Buradan çıktıktan sonra nasıl bir psikoloji içine girdiysem kendimi sokaklara vurdum. Dağ yakın olsa oraya gideceğim ama metropoldeyim. Deniz ve tarihi eserler olmasa kuyudayım diyecektim. Çünkü yirmi katlı binaların arasında kayboluyorum. Denizi görmek için sık sık sahile gidiyorum. Ne içindeki bakteriler ne deniz anaları ne de başka atıklar aklıma bile gelmiyor. Nefes alabildiğim tek yer, şehir hatları vapurunu görmek, hele bir de arkasında şapka gibi duran yeşillikler, minareler varsa, insan nasıl rahatlamasın?
Düşündüm de psikoloğa anlattığım şeylerden bir insanın etkilenmemesi mümkün değil. Ama mermer büstümüz bir tık bir şey söylemedi. Ne söyleyebilir ki? Yola çıkar çıkmaz kendime şöyle dedim: canını sıkma, etrafına bak; gördüğün insanlar sana yardım edecek. Hiç kendini düşünmeyeceksin derken, vapurdan iner inmez el ele tutuşmuş iki sevgiliye rastladım. Ne yapsalar günahsız gibi duran yüzlerindeki sırıtma beni rahatlattı. Çocuk komik şeyler söylüyordu kıza. Durmadan gülecek bir şeyler buluyorlardı. Birden Japon turistleri gördüm. İnci taneleri gibi deniz kıyısında sıralanmış fotoğraf çektiriyorlardı. Bizim karga da karşılarına geçmiş onlara bakıyordu. Martıların, Japon’larla ya da başkalarıyla bir ilgisi yoktu. Etraftaki yiyecek kalıntıları tek ilgi alanlarıydı. Vapurdan inip binen o kalabalığın içinde, her yüz başka bir hikâyeyi anlatıyordu. İçlerinde kim bilir, ne ümitler, ne acılar, ne sevdalar, ne ayrılıklar, ne çabalar, ne de hırslar vardı.

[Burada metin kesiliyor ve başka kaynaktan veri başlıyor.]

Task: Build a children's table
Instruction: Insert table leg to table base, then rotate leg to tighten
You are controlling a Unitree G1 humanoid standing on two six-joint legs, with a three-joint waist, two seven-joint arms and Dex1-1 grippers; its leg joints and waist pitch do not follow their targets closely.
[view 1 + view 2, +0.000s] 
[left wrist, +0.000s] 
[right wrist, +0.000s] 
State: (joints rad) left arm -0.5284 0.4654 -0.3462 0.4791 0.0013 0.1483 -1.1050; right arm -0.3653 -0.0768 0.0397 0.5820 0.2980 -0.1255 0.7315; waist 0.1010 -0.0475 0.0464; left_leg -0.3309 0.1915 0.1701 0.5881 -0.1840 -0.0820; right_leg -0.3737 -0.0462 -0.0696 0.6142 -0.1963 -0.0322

Kısa bir yürüyüş ile Eminönü’nde Hocapaşa civarındaki köftecilerin sokağına vardım. Her zaman gittiğim köfteciye gittim. Sanki son kez gittiğimden beri tek bir şey değişmemişti. Kasadaki dükkan sahibi yine soluna dönmüş camdan bakıyor, kapıda bekleyen garson yine kolları arkadan bağlı, müşterileri karşılıyor. Karşı lokantanın sebzelerini taşıyan cüce adamın, her yeni gelen müşterinin gözbebeklerine kadar bakıp incelemesi bile aynıydı. Bazı evli, çocuklu çiftlerin lokantanın önünde durup lokantaya girip girmemek arasındaki tepkileri ile hiç ilgili olmayan çocukları, gördükleri ilginç buldukları tiplere bakarken, yıllar sonra bile hafızalarında kalacak görüntüleri seçiyorlardı. Bazen de Anadolu şehirlerinden hiç görmedikleri denizi ve İstanbul’u görmek için gelen aileler olurdu. Şanını duydukları İstanbul’u görmeye deniz kıyısı ve iskeleden başlarlar. Balık satan teknelerden balık alırlar. Bir banka oturup, denize bakarak balık ekmeklerini yerler. Yüzlerinde yeni bir yere gelmenin mutluluğunu görünce benim hiç de farkına varmadığım bu duyguyu fark edince keyiflenirim. Bir umut dolar içime, büyük teknolojinin, eşitsiz, adaletsiz dünyanın içinden beni safhane insanların, sevginin içine sürükleyen bu duygu için şükür duyarım. Bazen de Tahtakale çarşıya, Mahmutpaşa civarından nişan çerezleri, terlikleri, giysileri almak için gelen aileleri görürüm. Sonra da bir banka oturup simit yiyip, aldıkları eşyaların keyfi ile otobüs duraklarına doğru giderler.
Ben de çantamda her zaman taşıdığım kitaplarım, kalemim, defterimin hiç de işe yaramadığı zamanlarda, arkalarından bakakaldığım bir dünyaya kalbimi açarak yol alırım.